Look over the entries below. Report how many lines hold the word "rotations", and only that.

--- START ---

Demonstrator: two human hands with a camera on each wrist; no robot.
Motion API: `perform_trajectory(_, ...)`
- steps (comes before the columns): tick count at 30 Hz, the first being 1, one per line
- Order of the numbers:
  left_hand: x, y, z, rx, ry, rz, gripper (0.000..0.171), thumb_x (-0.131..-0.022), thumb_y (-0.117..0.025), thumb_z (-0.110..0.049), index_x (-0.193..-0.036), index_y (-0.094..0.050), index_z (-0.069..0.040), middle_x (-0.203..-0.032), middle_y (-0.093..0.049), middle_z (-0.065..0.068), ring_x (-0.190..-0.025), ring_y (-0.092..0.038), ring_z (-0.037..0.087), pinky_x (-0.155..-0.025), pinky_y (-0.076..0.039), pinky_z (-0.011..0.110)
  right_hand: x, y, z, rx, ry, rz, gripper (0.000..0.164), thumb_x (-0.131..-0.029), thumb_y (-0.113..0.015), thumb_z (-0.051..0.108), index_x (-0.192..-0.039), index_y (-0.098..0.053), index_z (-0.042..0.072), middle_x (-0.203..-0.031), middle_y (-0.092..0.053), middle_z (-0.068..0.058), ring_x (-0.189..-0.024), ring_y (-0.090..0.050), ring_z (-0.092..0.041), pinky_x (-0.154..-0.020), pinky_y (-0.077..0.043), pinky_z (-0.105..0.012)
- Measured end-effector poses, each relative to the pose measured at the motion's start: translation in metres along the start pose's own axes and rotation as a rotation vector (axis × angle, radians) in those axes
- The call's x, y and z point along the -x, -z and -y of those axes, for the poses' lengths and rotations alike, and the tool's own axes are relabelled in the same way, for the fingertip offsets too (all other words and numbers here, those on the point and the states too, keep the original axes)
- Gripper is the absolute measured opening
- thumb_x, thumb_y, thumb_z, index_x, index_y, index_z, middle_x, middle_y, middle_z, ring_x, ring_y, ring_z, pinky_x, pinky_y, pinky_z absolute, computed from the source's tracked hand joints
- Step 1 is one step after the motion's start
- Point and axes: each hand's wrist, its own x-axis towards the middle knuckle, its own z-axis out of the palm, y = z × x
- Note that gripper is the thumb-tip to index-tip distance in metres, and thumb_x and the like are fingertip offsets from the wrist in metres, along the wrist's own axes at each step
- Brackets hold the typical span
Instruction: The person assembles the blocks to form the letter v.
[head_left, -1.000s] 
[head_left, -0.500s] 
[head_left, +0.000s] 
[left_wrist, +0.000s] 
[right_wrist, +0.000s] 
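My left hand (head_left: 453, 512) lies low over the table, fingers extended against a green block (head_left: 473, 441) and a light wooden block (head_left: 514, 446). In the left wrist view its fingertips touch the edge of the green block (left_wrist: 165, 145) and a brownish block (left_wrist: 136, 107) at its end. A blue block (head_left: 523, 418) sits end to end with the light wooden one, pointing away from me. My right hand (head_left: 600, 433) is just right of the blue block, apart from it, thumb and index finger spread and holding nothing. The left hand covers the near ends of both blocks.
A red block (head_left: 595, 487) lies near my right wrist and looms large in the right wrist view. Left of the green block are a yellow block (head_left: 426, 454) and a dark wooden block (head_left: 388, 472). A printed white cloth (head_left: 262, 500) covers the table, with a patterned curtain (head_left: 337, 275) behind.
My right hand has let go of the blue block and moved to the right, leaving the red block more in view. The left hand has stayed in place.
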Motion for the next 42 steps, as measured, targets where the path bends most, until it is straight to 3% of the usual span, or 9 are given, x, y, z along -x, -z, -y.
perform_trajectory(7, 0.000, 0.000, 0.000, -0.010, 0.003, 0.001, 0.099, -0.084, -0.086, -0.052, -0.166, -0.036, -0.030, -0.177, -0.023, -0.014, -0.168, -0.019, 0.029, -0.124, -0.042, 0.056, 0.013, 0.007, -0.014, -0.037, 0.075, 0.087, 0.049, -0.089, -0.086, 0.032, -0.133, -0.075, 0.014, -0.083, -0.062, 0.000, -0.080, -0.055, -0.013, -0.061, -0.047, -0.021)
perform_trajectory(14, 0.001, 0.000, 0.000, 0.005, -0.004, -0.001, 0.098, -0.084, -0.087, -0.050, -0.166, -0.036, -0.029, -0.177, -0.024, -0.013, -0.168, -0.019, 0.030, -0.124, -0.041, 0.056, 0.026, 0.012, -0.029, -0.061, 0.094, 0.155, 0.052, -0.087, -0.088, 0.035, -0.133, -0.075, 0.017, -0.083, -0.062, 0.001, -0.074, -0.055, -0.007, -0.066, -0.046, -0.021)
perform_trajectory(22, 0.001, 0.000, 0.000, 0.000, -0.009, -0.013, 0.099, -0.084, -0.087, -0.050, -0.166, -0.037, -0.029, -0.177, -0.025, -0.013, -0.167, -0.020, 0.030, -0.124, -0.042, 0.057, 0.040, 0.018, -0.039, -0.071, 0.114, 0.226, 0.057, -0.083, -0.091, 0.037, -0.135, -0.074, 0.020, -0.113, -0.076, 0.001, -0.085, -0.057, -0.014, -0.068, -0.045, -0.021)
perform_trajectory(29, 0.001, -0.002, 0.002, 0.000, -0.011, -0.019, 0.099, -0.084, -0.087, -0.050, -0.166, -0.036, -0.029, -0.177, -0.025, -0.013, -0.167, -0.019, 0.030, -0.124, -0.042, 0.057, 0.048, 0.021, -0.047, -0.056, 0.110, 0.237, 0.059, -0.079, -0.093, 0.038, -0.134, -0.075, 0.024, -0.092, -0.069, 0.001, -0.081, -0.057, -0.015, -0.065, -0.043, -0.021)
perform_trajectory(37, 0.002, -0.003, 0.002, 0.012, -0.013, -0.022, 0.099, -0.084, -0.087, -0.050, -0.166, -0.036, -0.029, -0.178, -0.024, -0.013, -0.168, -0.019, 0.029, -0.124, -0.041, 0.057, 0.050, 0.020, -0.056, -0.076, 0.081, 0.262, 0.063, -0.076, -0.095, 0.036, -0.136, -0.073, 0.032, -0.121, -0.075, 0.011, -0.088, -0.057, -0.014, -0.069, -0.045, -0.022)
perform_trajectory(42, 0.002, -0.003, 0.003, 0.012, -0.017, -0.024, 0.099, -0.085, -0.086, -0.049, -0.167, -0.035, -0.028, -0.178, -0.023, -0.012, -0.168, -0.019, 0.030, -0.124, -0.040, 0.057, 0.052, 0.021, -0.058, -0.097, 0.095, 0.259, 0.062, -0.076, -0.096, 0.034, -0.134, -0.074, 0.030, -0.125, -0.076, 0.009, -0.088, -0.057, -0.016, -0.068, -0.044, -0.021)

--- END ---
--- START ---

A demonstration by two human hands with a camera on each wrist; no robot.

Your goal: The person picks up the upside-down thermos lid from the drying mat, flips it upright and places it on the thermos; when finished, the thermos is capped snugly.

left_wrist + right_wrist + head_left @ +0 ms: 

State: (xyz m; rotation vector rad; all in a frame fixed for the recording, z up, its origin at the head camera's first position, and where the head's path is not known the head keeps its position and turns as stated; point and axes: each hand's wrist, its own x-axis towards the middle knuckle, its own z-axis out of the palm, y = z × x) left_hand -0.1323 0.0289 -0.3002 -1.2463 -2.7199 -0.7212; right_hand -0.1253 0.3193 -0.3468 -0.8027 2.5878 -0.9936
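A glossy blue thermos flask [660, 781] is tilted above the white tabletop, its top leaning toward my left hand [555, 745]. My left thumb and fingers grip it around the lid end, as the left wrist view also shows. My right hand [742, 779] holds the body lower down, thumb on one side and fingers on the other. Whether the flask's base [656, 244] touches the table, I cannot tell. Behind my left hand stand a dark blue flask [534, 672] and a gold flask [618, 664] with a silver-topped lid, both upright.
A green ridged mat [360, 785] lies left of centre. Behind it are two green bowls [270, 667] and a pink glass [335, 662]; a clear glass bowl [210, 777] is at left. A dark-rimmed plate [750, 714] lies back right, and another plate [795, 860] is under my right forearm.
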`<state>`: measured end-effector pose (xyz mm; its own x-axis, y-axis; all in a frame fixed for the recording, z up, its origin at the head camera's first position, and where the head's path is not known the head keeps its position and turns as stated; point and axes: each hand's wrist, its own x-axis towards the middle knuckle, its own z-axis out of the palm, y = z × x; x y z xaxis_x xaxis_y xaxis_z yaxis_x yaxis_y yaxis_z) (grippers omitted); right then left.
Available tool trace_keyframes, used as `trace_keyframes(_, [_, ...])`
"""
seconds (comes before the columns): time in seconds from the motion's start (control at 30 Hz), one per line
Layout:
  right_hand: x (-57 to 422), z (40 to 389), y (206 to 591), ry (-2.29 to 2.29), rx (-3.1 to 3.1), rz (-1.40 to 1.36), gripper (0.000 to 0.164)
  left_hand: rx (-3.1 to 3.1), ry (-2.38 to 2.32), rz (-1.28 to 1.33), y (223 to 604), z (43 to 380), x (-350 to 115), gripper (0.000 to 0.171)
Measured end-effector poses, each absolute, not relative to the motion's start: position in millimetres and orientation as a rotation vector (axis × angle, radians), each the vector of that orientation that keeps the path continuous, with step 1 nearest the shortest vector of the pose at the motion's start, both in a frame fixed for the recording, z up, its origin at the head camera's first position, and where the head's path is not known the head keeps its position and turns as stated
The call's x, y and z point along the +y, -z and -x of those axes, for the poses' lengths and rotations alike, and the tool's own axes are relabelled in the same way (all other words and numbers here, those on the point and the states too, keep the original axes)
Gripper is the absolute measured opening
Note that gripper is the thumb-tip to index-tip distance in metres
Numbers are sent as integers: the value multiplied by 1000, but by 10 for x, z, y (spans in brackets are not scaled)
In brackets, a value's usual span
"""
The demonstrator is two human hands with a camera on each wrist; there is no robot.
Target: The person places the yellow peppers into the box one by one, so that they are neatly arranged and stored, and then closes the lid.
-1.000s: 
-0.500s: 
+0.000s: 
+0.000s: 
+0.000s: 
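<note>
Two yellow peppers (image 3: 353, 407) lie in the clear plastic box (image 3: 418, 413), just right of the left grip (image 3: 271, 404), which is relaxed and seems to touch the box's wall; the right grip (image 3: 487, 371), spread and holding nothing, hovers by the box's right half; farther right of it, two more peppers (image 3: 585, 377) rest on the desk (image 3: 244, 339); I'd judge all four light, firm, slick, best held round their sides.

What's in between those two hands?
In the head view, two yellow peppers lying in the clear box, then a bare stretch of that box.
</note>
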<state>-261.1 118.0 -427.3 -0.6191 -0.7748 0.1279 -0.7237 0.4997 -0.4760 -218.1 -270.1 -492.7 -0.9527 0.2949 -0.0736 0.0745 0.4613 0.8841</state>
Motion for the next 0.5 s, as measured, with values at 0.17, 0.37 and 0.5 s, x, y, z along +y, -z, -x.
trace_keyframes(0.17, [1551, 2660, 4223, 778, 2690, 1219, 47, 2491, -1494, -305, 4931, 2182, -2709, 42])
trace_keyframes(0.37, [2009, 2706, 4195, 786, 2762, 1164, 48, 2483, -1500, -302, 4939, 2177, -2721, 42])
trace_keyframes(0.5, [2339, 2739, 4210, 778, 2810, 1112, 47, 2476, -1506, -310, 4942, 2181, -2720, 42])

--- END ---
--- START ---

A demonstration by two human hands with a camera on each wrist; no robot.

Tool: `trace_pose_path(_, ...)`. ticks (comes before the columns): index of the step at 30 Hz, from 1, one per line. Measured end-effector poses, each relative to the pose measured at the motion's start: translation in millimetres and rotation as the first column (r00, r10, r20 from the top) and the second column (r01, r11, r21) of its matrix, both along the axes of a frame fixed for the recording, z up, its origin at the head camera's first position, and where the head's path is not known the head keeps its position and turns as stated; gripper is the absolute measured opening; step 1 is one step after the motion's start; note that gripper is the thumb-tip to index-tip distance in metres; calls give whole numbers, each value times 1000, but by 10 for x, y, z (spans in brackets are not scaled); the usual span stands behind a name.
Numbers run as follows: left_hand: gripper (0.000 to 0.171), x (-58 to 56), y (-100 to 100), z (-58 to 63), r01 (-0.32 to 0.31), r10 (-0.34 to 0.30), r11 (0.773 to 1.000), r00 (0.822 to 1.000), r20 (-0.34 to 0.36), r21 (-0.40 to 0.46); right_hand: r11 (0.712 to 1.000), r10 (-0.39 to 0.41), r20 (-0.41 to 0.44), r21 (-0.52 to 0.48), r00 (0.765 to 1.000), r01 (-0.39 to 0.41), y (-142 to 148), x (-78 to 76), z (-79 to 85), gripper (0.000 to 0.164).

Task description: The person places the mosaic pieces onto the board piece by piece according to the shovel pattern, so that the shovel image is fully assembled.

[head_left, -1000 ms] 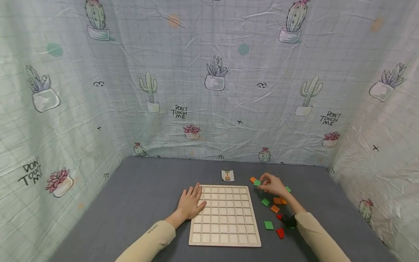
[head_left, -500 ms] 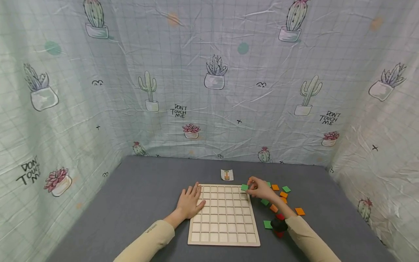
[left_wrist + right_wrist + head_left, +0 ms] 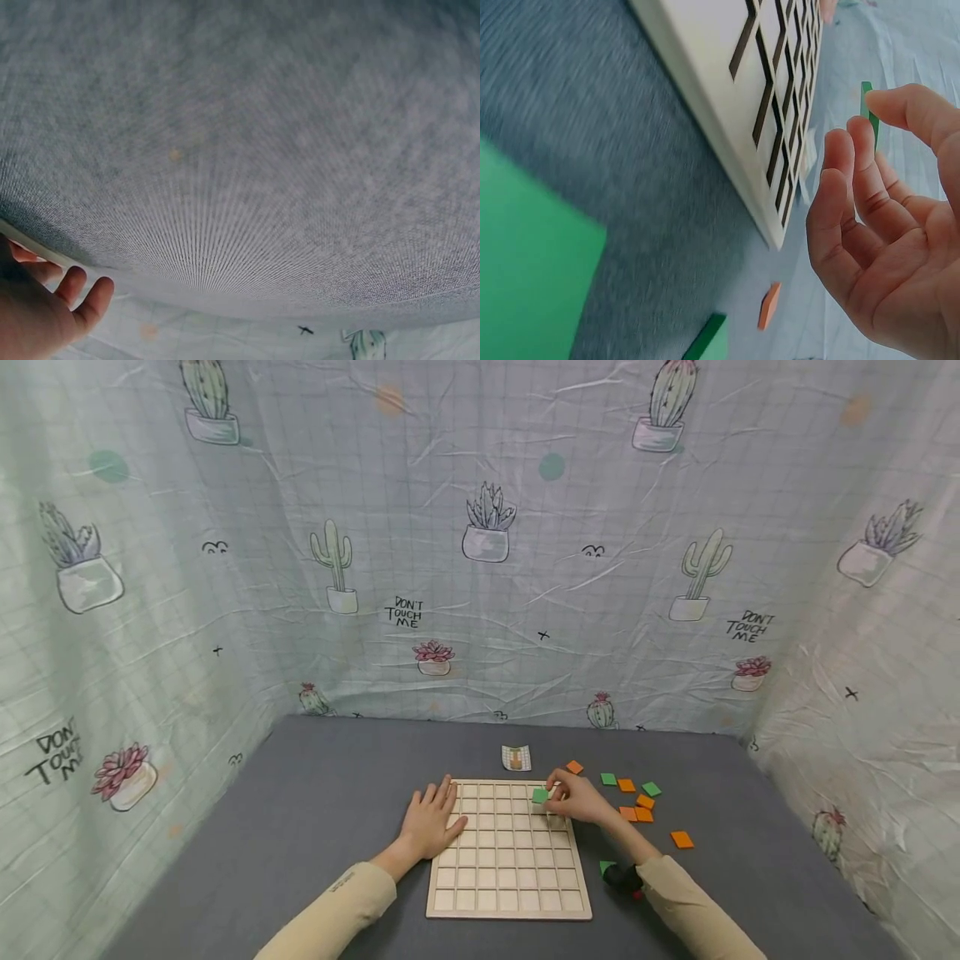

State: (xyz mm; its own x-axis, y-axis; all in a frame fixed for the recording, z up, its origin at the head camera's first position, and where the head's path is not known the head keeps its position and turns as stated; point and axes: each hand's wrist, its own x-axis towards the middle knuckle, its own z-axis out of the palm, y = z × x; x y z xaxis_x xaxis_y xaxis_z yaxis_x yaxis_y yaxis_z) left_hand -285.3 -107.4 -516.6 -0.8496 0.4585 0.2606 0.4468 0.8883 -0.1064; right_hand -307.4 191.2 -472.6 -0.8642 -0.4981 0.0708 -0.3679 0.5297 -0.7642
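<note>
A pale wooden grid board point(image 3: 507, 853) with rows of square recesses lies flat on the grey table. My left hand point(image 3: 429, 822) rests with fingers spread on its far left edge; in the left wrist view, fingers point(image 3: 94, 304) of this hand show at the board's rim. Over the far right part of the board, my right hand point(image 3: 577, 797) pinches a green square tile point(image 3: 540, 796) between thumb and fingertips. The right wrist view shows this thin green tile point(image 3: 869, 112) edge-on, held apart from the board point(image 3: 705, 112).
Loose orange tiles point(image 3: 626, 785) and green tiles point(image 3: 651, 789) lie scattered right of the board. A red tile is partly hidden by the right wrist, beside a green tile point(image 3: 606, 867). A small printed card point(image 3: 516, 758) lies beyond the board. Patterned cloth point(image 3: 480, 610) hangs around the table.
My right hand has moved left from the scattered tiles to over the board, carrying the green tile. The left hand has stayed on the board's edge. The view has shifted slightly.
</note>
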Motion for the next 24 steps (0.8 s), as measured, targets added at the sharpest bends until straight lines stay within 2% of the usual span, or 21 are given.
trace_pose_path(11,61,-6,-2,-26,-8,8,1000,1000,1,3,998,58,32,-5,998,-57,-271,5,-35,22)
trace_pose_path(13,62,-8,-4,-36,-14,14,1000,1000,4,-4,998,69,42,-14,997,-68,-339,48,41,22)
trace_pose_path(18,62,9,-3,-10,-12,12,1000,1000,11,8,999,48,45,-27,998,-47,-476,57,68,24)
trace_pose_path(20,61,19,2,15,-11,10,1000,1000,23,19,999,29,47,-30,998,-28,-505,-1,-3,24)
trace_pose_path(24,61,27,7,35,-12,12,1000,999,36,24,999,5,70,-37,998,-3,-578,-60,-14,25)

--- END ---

§ Solved exercise: 2